Layering Texts to Cultivate the Genius Within Our Students and Within Ourselves
“You recommended White Fragility –I am hearing on social media that is not a good book.”
Versions of this sentence filled my inbox and text feed over the past week. My immediate white tendency was to rethink my journey -- jump to right or wrong, better or worse. I resisted my either/or tendencies and revisited Gholdy Muhammad’s work. In Cultivating Genius, Gholdy talks about the importance of “layering texts – teaching from multiple powerful and multimodal texts.” She argues “layered texts should help students understand local, national, and global communities and incite social critique … so students have a better chance at academic and personal success” (147). Rather than dismissing White Fragility, I reflected on its role, within a set of layered texts, in understanding bias and whiteness.
For me, White Fragility was an important text. It pushed me to examine my own biases and begin the personal, internal work that I need to do. It is a text I reread to identify, understand, and de-center my whiteness. It was one step on my journey and I was fortunate to take that step with skilled instructors with expertise in racial equity. Dr. Sonja Cherry-Paul and Tricia Ebarvia layered White Fragility with other multimodal texts. These additional texts provided differing perspectives, expertise, and experiences. The text set, alongside their instruction and facilitation, helped me do the personal work I needed to do while fostering criticality.
Muhammad defines criticality as “reading print texts and contexts with an understanding of how power, anti-oppression, and equity operates throughout society. Criticality enables us to question both the world and texts within it to better understand the truth in history, power, and equity” (117). White Fragility read in isolation as an anti-racist text may be problematic – it is not antiracist, it is one perspective, and it is white-centered. White fragility, as defined in this text, protects white advantage and the system that serves us. Understanding it, even identifying it, does not ensure one will dismantle it to get rid of white privilege. Understanding whiteness is not the work, it is a piece of the work.

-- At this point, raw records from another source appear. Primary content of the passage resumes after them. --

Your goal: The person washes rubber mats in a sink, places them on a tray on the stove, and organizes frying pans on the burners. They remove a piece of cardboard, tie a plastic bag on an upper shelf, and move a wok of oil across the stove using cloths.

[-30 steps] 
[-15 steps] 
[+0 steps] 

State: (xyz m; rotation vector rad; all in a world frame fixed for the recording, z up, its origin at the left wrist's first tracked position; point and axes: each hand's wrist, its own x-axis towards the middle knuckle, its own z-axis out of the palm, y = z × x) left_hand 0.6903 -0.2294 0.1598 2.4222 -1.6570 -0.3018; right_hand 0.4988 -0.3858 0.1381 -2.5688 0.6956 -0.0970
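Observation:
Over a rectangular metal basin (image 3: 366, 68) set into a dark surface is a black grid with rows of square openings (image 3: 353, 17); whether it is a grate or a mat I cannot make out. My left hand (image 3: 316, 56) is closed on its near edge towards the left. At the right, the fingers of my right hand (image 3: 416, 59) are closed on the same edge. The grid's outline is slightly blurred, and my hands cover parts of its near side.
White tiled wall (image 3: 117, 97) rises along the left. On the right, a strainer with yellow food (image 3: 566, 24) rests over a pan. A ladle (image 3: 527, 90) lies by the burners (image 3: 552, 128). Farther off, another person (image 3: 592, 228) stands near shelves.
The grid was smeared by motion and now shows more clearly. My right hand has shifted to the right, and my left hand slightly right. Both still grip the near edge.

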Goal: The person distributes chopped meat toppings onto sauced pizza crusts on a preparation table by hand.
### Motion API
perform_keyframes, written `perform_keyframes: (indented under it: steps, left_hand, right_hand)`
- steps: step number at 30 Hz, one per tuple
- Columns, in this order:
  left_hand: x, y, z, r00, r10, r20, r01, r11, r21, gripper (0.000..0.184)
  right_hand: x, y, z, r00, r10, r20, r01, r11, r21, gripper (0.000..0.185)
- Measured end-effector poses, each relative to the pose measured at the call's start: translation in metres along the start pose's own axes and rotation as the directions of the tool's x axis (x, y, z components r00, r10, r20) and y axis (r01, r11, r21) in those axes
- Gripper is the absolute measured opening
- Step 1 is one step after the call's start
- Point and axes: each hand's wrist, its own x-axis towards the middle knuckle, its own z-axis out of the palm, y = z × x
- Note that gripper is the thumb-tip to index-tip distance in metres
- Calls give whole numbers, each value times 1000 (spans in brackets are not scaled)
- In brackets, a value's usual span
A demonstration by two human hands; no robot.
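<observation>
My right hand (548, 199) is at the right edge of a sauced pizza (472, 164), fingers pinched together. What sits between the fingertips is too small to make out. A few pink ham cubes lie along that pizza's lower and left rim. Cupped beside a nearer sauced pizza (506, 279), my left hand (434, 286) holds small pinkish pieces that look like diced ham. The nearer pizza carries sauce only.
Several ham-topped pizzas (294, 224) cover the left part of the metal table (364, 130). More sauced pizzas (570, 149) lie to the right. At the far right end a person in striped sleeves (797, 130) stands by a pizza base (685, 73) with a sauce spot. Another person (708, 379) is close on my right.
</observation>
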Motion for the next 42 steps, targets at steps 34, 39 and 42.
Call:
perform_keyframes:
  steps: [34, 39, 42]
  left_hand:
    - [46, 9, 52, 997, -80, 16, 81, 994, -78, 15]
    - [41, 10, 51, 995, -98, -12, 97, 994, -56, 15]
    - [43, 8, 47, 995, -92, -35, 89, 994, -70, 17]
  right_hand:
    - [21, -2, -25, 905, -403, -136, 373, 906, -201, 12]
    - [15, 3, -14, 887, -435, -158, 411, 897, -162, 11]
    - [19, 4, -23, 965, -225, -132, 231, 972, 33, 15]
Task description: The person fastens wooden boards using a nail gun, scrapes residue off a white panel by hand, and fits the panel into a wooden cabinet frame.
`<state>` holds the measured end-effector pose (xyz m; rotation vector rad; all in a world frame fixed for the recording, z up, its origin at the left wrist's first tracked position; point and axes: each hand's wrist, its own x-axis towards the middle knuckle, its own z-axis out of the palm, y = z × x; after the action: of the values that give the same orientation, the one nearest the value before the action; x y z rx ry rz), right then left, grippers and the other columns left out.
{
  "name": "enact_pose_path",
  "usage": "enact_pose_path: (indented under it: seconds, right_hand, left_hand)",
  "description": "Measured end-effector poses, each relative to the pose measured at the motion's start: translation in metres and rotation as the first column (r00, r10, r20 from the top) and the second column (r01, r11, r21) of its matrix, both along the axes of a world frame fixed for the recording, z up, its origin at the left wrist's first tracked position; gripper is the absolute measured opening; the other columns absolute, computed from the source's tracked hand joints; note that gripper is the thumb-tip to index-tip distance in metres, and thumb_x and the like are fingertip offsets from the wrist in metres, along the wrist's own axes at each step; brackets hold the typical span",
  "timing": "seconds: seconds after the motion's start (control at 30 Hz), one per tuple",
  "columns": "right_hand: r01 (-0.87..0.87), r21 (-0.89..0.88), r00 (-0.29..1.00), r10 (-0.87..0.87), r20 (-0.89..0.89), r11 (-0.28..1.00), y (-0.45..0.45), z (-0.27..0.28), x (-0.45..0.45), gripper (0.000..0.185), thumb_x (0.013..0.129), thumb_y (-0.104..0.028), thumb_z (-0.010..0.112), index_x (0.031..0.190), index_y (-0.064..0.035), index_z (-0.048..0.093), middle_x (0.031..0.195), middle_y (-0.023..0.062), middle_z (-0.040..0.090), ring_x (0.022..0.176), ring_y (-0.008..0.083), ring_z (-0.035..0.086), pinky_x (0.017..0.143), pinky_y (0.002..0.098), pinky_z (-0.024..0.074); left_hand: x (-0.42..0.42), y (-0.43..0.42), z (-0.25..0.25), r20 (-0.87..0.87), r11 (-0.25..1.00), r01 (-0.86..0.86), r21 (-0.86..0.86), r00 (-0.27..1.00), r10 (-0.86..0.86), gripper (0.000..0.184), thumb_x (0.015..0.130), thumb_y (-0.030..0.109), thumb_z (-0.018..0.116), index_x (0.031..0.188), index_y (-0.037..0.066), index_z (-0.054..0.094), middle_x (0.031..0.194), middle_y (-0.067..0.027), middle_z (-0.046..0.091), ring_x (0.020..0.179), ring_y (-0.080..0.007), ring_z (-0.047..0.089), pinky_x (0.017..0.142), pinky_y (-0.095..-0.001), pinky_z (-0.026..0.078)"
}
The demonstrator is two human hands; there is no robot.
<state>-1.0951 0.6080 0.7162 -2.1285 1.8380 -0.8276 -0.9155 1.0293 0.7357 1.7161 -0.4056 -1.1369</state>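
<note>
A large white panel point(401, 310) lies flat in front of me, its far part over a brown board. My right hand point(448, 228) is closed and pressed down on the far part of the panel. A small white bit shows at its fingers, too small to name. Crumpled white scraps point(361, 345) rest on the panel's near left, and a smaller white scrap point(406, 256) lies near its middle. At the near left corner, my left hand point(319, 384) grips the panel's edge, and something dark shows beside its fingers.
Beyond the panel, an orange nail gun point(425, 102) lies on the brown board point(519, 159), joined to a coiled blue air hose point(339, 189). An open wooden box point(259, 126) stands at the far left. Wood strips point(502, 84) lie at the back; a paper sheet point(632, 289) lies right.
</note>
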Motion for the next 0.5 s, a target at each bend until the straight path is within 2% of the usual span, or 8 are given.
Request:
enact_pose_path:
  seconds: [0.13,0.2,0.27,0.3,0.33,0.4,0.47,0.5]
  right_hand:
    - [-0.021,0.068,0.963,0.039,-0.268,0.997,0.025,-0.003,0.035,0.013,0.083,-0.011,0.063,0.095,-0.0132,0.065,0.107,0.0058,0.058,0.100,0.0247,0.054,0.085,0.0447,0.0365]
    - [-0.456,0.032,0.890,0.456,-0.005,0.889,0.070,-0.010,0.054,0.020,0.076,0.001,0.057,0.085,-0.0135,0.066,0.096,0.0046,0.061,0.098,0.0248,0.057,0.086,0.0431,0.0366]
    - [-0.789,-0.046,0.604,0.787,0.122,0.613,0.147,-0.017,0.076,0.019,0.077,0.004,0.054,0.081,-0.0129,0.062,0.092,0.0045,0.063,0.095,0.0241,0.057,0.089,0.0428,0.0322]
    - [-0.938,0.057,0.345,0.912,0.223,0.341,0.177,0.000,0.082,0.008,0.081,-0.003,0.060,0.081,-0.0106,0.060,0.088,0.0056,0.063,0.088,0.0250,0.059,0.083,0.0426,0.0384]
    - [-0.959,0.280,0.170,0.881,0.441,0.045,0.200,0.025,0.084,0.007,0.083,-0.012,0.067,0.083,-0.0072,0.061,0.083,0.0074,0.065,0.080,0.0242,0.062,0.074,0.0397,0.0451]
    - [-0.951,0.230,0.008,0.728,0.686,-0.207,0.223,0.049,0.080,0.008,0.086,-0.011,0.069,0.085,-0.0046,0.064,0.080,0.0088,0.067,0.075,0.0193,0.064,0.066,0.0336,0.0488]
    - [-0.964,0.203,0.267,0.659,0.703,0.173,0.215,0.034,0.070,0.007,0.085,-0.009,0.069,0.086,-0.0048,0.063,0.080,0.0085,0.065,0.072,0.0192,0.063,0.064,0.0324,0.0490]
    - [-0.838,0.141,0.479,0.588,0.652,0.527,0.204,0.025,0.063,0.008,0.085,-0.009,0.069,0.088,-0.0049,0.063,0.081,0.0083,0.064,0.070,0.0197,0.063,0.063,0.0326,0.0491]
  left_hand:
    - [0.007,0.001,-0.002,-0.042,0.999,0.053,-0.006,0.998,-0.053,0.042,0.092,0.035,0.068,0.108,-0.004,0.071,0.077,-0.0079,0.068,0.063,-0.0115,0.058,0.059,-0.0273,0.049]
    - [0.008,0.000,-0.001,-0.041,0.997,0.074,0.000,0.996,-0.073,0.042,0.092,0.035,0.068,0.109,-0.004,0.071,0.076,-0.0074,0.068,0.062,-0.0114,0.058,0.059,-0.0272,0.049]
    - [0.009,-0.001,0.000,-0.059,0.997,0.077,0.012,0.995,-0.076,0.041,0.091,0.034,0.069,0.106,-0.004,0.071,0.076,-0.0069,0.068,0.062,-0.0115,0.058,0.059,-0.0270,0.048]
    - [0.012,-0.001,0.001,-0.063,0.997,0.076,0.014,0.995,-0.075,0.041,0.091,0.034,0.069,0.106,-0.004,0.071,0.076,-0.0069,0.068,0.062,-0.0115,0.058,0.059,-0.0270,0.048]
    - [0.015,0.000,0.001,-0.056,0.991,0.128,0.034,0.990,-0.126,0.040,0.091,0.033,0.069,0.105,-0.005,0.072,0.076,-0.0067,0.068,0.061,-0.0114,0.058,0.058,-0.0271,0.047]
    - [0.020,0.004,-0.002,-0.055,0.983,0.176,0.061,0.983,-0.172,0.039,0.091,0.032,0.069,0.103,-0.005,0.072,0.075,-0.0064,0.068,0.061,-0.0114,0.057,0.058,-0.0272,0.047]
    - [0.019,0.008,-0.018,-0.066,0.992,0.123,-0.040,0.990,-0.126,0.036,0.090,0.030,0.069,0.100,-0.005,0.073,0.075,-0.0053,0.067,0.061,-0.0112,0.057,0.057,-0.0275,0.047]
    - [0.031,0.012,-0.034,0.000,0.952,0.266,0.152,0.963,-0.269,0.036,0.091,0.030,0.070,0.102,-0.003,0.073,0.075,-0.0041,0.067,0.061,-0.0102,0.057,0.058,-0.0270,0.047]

As Julia Torres reminded me in a recent zoom session, I am “at the beginning of a long road… one I may not see the end of in my lifetime.” That sentence is freeing and immobilizing at the same time. It provides license to expect mistakes and learn. It also lets me know there is no benchmark to achieve or way to quantify success. The only things to plan for are missteps, failure, and lack of closure in my pursuit of understanding. Julia’s image helps me remember this work is a journey and we need to do the personal work, alongside experts, to “cultivate the genius within students and within ourselves” (Muhammad, 2020, 15). The Historically Responsive Literacy Framework that is outlined in Cultivating Genius, is a universal teaching and learning model that is “vital to the success of Black children and, by this model, of all youth” (14). I believe it is also a teaching and learning model for adults who are working for equity and liberation.
Racism is learned. Antiracist and abolitionist teaching need to be learned and practiced. It is not enough to read a book or attend a workshop. There are few things we learn, truly learn, through reading a book or attending a workshop. I don’t think it is about the right book or the wrong book. It is about how I am setting myself up to learn. I cannot lose sight of what I know to be true in teaching and learning. I think White Fragility was a powerful book for me because I experienced it with expert teachers. “Like the African proverb says, It takes a village. It is key that your village is not just new teachers or those who struggle with pedagogy. Instead, there needs to be a balance of mentors and experts in teaching and learning. Your village must consist of educators, communities, and partners who are committed to the goals of equity, social justice, and transformation – educators who are ready to move toward action” (Muhammad, 2020, p.169).
So for me, the question isn’t about which book is right or wrong. The question is about how am I creating a long-term learning experience for myself? Who is in my village? Have I surrounded myself with experts on antiracist work and abolitionist teaching and educators who will hold me accountable?